- Opening Delimiter -
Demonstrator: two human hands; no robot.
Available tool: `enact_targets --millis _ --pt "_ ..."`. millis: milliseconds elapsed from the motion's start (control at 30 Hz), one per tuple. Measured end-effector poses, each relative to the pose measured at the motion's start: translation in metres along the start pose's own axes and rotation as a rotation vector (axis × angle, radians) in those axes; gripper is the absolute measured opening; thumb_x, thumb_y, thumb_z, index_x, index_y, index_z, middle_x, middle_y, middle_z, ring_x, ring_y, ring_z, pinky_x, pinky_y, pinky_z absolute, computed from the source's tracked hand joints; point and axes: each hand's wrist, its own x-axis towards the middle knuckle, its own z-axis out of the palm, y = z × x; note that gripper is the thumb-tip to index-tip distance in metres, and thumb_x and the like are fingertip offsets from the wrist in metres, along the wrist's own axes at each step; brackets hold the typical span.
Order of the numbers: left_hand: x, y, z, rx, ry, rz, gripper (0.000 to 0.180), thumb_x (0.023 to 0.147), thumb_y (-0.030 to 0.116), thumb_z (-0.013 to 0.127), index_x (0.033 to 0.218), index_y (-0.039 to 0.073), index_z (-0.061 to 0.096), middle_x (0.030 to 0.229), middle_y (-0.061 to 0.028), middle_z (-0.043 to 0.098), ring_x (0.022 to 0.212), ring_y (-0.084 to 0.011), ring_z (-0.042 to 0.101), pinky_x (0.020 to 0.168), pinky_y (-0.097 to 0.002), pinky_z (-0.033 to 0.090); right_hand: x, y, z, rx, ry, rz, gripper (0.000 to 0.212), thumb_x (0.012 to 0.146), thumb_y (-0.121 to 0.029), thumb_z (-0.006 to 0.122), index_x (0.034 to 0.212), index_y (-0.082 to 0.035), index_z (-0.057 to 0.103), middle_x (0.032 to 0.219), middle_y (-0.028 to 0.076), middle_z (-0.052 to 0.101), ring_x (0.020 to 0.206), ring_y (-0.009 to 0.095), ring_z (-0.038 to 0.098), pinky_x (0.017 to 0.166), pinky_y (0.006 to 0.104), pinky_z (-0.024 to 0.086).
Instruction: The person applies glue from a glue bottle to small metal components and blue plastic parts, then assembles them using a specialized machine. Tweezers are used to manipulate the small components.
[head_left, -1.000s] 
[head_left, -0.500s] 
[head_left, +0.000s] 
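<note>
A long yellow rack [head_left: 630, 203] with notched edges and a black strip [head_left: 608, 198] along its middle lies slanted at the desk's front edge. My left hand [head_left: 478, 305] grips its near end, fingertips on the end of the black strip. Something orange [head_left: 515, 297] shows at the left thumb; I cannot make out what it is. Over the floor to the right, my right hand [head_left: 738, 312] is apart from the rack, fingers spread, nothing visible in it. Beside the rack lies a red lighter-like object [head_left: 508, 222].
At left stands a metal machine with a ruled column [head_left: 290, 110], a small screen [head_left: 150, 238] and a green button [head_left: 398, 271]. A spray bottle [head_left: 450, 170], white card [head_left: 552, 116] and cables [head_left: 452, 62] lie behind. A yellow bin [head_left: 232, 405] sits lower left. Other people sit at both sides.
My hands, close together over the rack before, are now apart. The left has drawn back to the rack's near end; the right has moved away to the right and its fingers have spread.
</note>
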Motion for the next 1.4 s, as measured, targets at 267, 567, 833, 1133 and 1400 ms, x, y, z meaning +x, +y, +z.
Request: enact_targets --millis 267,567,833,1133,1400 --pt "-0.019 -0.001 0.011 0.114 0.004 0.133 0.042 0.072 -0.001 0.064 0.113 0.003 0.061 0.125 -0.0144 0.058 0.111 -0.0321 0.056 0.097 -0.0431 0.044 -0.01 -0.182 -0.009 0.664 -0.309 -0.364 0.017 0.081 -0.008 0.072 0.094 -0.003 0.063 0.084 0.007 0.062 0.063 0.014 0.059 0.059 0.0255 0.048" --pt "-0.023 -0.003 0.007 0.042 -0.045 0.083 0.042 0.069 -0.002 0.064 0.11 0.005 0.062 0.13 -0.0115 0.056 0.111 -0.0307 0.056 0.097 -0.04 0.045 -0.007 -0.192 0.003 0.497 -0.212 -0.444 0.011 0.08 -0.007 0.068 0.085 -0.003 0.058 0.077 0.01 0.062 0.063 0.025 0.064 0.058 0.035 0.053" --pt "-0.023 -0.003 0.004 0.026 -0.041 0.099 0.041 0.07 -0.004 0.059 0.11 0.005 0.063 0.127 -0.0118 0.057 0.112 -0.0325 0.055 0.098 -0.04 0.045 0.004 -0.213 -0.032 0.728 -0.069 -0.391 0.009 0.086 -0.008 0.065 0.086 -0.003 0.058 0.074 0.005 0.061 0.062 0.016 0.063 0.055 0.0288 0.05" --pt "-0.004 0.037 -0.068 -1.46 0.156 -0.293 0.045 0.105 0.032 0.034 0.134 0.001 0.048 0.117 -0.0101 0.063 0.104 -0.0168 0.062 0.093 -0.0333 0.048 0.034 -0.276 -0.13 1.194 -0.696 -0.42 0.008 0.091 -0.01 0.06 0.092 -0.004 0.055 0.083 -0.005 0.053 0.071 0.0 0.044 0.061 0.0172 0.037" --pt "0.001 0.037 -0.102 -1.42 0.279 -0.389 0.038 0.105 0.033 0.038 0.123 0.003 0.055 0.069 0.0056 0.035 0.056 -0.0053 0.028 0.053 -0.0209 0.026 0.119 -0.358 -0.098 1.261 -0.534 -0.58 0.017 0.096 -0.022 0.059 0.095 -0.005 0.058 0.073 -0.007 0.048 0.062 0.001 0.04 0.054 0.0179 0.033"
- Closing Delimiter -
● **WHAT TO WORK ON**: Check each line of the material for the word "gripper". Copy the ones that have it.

● **RESPONSE TO THIS EXERCISE**:
Available tool: `enact_targets --millis _ --pt "_ ..."`. millis: milliseconds elapsed from the motion's start (control at 30 Hz), one per tuple. Measured end-effector poses, each relative to the pose measured at the motion's start: translation in metres along the start pose's own axes and rotation as a rotation vector (axis × angle, radians) in those axes; gripper is the absolute measured opening; thumb_x, thumb_y, thumb_z, index_x, index_y, index_z, middle_x, middle_y, middle_z, ring_x, ring_y, ring_z, pinky_x, pinky_y, pinky_z absolute, computed from the source's tracked hand joints; point and axes: each hand's wrist, its own x-axis towards the middle knuckle, its own z-axis out of the palm, y = z × x; note that gripper is the thumb-tip to index-tip distance in metres, and thumb_x and the like are fingertip offsets from the wrist in metres, along the wrist's own axes at each step; brackets hold the typical span.
Order of the numbers: left_hand: x, y, z, rx, ry, rz, gripper (0.000 to 0.180), thumb_x (0.023 to 0.147), thumb_y (-0.030 to 0.116), thumb_z (-0.013 to 0.127), index_x (0.033 to 0.218), index_y (-0.039 to 0.073), index_z (-0.061 to 0.096), middle_x (0.030 to 0.229), middle_y (-0.061 to 0.028), middle_z (-0.043 to 0.098), ring_x (0.022 to 0.212), ring_y (-0.084 to 0.011), ring_z (-0.042 to 0.101), pinky_x (0.020 to 0.168), pinky_y (-0.097 to 0.002), pinky_z (-0.033 to 0.090); right_hand: x, y, z, rx, ry, rz, gripper (0.000 to 0.212), thumb_x (0.012 to 0.146), thumb_y (-0.121 to 0.029), thumb_z (-0.006 to 0.122), index_x (0.034 to 0.212), index_y (-0.082 to 0.035), index_z (-0.057 to 0.103), middle_x (0.032 to 0.219), middle_y (-0.028 to 0.076), middle_z (-0.052 to 0.101), ring_x (0.020 to 0.206), ring_y (-0.009 to 0.095), ring_z (-0.038 to 0.098), pinky_x (0.017 to 0.166), pinky_y (0.006 to 0.104), pinky_z (-0.024 to 0.086).

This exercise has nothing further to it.